Anemia — drugs may fuse to RBCs, marking RBCs for destruction

Thrombocytopenia — same but with platelets

Autoantigen

Defects in the generation of immune products could lead to reaction against non-foreign ‘self’ substances. Should NOT be immunogenic.

→ autoimmune diseases

Alloantigen

Target antigens from other members of the same species. Only relevant in the case of tissue transplant (blood/organ)

→ ABO/Rh blood transfusion

Heterophilic antigen

Similar or identical antigens on unrelated organisms can cause abnormal immune function. 

→ M protein used to identify Streptococcus is also in heart tissue

Self antigen

During development, lymphocytes are tested for their responsiveness to ‘self antigen’

→ autoreactive lymphocytes are eliminated; self-reactive lymphocytes destroyed

Self antigen is mostly non-immunogenic

How are adaptive immune responses triggered?

Antigen presenting cells (APCs) display potential antigen molecules on their surface to assist in this initiation.

→ macrophages, dendritic cells, B-cells

Human Leukocyte Antigens (HLAs)

aka Major Histocompatibility Complex (MHC)

Cell surface proteins with a role in the adaptive immune system; survey and display antigens to T-cells.

Help distinguish between ‘self’ and ‘non-self’ 

MHC-I

Location: in all nucleated cells

Presents to: cytotoxic T-cells

Shows: antigens from proteins within cell

MHC-II

Location: only on professional APCs (macrophages, DCs, B-cells)

Presents to: helper T-cells

Shows: antigens from the environment (products of phagocytosis)

Describe the structure of MHC-I

Heterodimer made of heavy α-chain and smaller β-microglobulin.

Heavy α-chain has 3 domains α1, α2, α3 (encoded by HLA-A, HLA-B HLA-C)

Peptide binding groove = 3 α domains + β domain

Describe the structure of MHC-II

Heterodimer made of 2 chains: α-chain + β-chain

Encoded by HLA-DP, HLA-DQ, HLA-DR (each with α + β genes)

What is the clinical significance of HLA codominance?

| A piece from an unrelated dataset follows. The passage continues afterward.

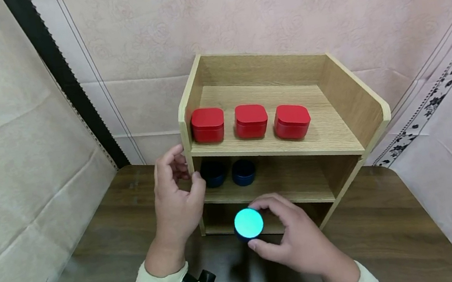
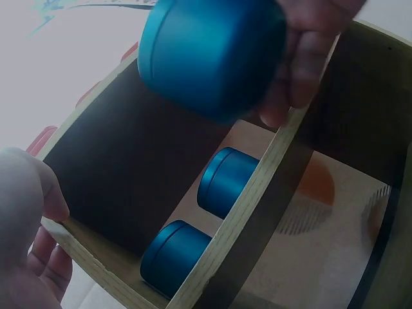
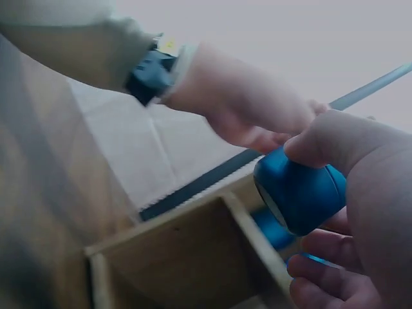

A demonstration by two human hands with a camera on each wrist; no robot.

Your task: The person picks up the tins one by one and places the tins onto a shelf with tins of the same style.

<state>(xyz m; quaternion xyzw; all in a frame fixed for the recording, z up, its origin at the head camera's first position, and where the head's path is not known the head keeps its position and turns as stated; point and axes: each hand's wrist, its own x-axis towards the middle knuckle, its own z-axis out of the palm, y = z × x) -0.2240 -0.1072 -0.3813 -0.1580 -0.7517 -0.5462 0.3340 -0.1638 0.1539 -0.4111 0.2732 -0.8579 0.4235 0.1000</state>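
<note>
In the head view my right hand (image 1: 291, 235) pinches a round blue tin (image 1: 248, 223) between thumb and fingers, its top shining bright cyan. The tin is in front of the lower part of a small wooden shelf (image 1: 263, 69). My left hand (image 1: 178, 210) grips the shelf's left side panel, thumb at its front edge. Two more blue tins stand on the middle level, one at the left end (image 1: 213, 174) and one beside it (image 1: 243, 172). The left wrist view shows the held tin (image 2: 209, 58) close and large, outside the compartment with these two.
On the top level three red rounded-square tins (image 1: 251, 121) stand in a row from the left side. The shelf sits on a dark wooden table (image 1: 399, 232). Pale cloth curtains (image 1: 13, 142) hang behind and at both sides.
</note>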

• HLA matching is necessary for organs transplants

• Parents unlikely to have same haplotypes as one another or child

• Identical twins have same HLA haplotypes

• Most transplants from unrelated donors, needs immunosupressants to prevent rejections

→better HLA typing = less rejection

Haplotypes

The complete SET of HLA alleles on one chromosome — inherited codominantly from parent.

Isotypes

Each MHC has 3 isotype — the different GENES themselves

• MHC-I: HLA-A, HLA-B, HLA-C

• MHC-II: HLA-DP, HLA-DQ, HLA-DR

Allotypes

The specific VARIANT (allele) of each gene — what makes each persons HLA unique

• HLA-A2

• HLA-A24

• HLA-A17

Polymorphism

HLA genes are polymorphic — have many versions (alleles) of the each gene within a population.

→ structure of peptide-binding grooves of HLA-I and II will vary greatly among individuals

→ acts as molecular barcode to distinguish individuals

Why do we need such wide variety in MHC complexes?

To be able to respond to a wide variety of pathogens.